* Activity *
Each line below should be copied exactly as it stands.

* Data section *
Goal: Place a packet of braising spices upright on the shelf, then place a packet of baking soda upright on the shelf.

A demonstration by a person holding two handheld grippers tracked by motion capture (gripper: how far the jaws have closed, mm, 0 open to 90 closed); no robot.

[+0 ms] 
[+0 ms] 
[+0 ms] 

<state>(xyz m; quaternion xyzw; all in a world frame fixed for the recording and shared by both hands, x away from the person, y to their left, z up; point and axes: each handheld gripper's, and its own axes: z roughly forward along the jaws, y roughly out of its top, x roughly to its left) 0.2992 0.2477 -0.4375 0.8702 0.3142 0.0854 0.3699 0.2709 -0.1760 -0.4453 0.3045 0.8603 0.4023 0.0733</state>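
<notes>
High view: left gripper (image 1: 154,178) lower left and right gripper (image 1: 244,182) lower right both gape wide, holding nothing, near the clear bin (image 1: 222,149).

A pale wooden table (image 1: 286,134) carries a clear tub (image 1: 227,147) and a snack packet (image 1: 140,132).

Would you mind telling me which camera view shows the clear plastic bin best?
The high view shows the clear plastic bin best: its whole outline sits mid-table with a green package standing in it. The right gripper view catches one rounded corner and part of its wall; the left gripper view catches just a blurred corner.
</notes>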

* Reply to the exercise *
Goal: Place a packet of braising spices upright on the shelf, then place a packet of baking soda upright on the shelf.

A demonstration by a person holding two handheld grippers tracked by motion capture (gripper: how far the jaws have closed, mm, 0 open to 90 closed); no robot.

[+0 ms] 
[+0 ms] 
[+0 ms] 

<state>(xyz m; quaternion xyzw; all in a world frame fixed for the recording and shared by both hands, x away from the person, y to their left, z up; point and axes: each handheld gripper's, and its own axes: z roughly forward along the jaws, y roughly out of its top, x roughly to its left) 0.2992 0.2477 -0.4375 0.8702 0.3142 0.0854 0.3699 0.2709 -0.1760 -0.4453 0.3045 0.8603 0.4023 0.0733</state>
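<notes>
High view: left gripper (image 1: 154,178) lower left and right gripper (image 1: 244,182) lower right both gape wide, holding nothing, near the clear bin (image 1: 222,149).

A pale wooden table (image 1: 286,134) carries a clear tub (image 1: 227,147) and a snack packet (image 1: 140,132).

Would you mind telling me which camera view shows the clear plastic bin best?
The high view shows the clear plastic bin best: its whole outline sits mid-table with a green package standing in it. The right gripper view catches one rounded corner and part of its wall; the left gripper view catches just a blurred corner.
</notes>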

Besides the given answer, there is nothing more to add.